Je n’ai non plus aucun écrit officiel sur ces missions. En effet, je n’étais pas affecté au groupe Doret mais à ma compagnie de l’Air de Pérignon. C’était un peu le folklore.


Le dimanche 12 (11), pas de vol et j’étais redescendu à Toulouse-villeà mon hôtel. J’appris là, qu’on m’autorisait à rentrer chez nous. Le départ pour l’AFN et le stage USAF étant fixé au 22 novembre, jour prévu pour être à Marseille pour embarquer vers Alger. Nous étions le 12, j’avais à peine dix jours et je quittai Toulouse, dès le lundi en emmenant mes bagages, sans esprit de retour.


Je ne revis donc pas Blagnac ni Doret. Je lui écrivis un mot par la suite. Mais je n’eus jamais communication des documents officiels de vol à noter sur mes carnets et je n’avais noté que sommairement mes missions et heures de vol. Je remettais cela à plus tard. Et en fait je n’eus plus jamais l’opportunité de mettre au clair et à l’officiel ces heures de vol pourtant siimportantes pour moi puisque j’avais pu enfin participer à des missions de guerre ; saufpour le vol du 3 novembre pour lequel j’avais eu un papier du groupe Doret.

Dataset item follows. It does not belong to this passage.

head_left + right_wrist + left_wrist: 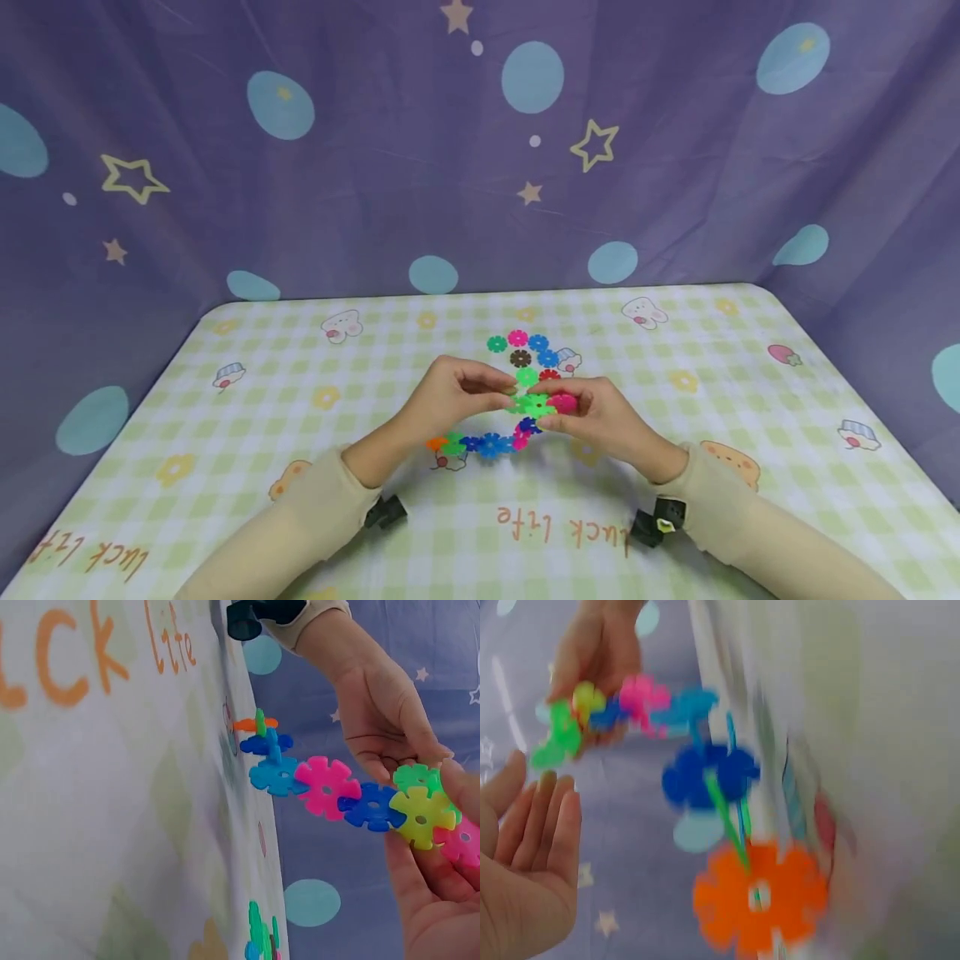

Je gardai évidemment une fierté et une émotion particulière d’avoir pu enfin, briser cet état d’élève-pilote qui, si longtemps m’a tenu lieu de spécialité et de chef incapable de prendre part à la guerre. Je me sentis lavé de cet opprobre, mais je pouvais garder cela pour moi, m’engageant à partager, plus tard, avec celle pour qui je n’avais pas de secret et à qui tout dire était un bonheur. En fait le séjour à Calvisson fut très occupé et la discussion s’arrêta avec la simple évocation des missions. Paulette ne pouvait comprendre très bien mes états d’âme relatifs à mon engagement d’officier !


Le plus curieux : le groupe FFI de D 520, du commandant Doret fut transféré le 1er janvier 1945 en GC III/18 Saintonge, commandé par... Robert Thollon, notre ami patron du centre école de JM et héros de la division Auvergne avec les gars de JM, cette unité que je n’avais pu rejoindre faute de renseignement et de contact manqué, me dirigeant sur Toulouse et justement vers ce groupe Doret.

Et le groupe de Ju 88 transformé en GB 1/31 « Aunis» dès décembre 1944. Sous les ordres du commandant Dor, qui était l’adjoint de Marcel Doret.

Quelle histoire ! Le plus étonnant aussi, est que je sois en possession du « Journal des marches et opérations » réglementaire de ce groupe qui combattit sur la poche en stationnant successivement à Cognac puis Bordeaux jusqu’au 15 avril 45 et la chute de la poche de Royan ce jour-là, le groupe ralliant alors le front allemand sans participer arrivant quelques jours à peine avant le 8 mai 1945 et la fin de la guerre.


Général René Méjean (août 2012)

 
 


(11) La lettre de Calvisson, écrite le même 12 novembre m’apprend la déception de tous « Denis s’était fait tout beau pour attendre son papa », croyant à mon arrivée le 12.